By now, the thought of salmonella should have you sick to your stomach. Fortunately, you don’t have to experience real stomach pains from the bacteria.

You just have to be careful.

To avoid salmonella poisoning altogether, the best thing to do is wash your hands. Every time you handle raw meat or poultry, change a diaper or go to the restroom, and handle pets or their droppings, wash your hands! For best results, use soap and warm water, washing for at least 20 seconds, and turn off the water with a towel to avoid recontamination.

It’s also a good idea to avoid eating foods that may be carrying salmonella.

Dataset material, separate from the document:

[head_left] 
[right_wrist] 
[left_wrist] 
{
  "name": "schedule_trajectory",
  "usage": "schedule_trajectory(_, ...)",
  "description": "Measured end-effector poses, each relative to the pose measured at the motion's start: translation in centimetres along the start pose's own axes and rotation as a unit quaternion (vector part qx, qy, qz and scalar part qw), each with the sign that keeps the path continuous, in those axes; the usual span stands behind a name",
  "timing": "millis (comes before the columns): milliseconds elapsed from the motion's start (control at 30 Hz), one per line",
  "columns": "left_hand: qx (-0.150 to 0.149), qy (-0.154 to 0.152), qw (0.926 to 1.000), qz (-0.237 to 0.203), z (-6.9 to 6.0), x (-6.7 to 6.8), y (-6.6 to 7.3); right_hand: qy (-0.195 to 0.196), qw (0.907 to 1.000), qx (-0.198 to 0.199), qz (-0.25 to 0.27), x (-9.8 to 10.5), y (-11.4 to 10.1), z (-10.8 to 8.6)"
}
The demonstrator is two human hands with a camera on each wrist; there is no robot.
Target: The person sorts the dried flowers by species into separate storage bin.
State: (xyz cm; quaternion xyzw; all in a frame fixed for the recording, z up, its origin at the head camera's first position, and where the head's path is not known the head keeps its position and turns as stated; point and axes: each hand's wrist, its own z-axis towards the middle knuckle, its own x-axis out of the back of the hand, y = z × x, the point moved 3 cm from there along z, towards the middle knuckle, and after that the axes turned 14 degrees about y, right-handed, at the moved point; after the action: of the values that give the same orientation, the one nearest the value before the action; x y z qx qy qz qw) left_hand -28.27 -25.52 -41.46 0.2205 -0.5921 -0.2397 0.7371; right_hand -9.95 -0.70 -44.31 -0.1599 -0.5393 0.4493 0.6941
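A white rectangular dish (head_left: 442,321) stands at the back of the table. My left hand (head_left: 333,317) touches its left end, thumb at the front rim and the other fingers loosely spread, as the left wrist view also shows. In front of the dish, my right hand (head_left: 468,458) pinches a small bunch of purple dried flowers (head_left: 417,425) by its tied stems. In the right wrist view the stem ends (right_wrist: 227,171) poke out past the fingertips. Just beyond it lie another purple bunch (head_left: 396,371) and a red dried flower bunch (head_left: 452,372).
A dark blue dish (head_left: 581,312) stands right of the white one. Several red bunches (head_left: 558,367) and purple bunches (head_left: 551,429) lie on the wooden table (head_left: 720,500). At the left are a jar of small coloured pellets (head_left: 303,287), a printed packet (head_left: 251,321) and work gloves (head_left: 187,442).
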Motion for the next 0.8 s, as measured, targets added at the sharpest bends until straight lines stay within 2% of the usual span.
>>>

Of course, you don’t want to skip out on fresh fruits and vegetables, but you can easily avoid raw meats and eggs and foods that contain either. Also, be careful not to cross-contaminate foods. This can be done by using one cutting board for meats and another for fruits and vegetables, storing raw meats and poultry away from other foods, and immediately washing dishes that touch raw foods.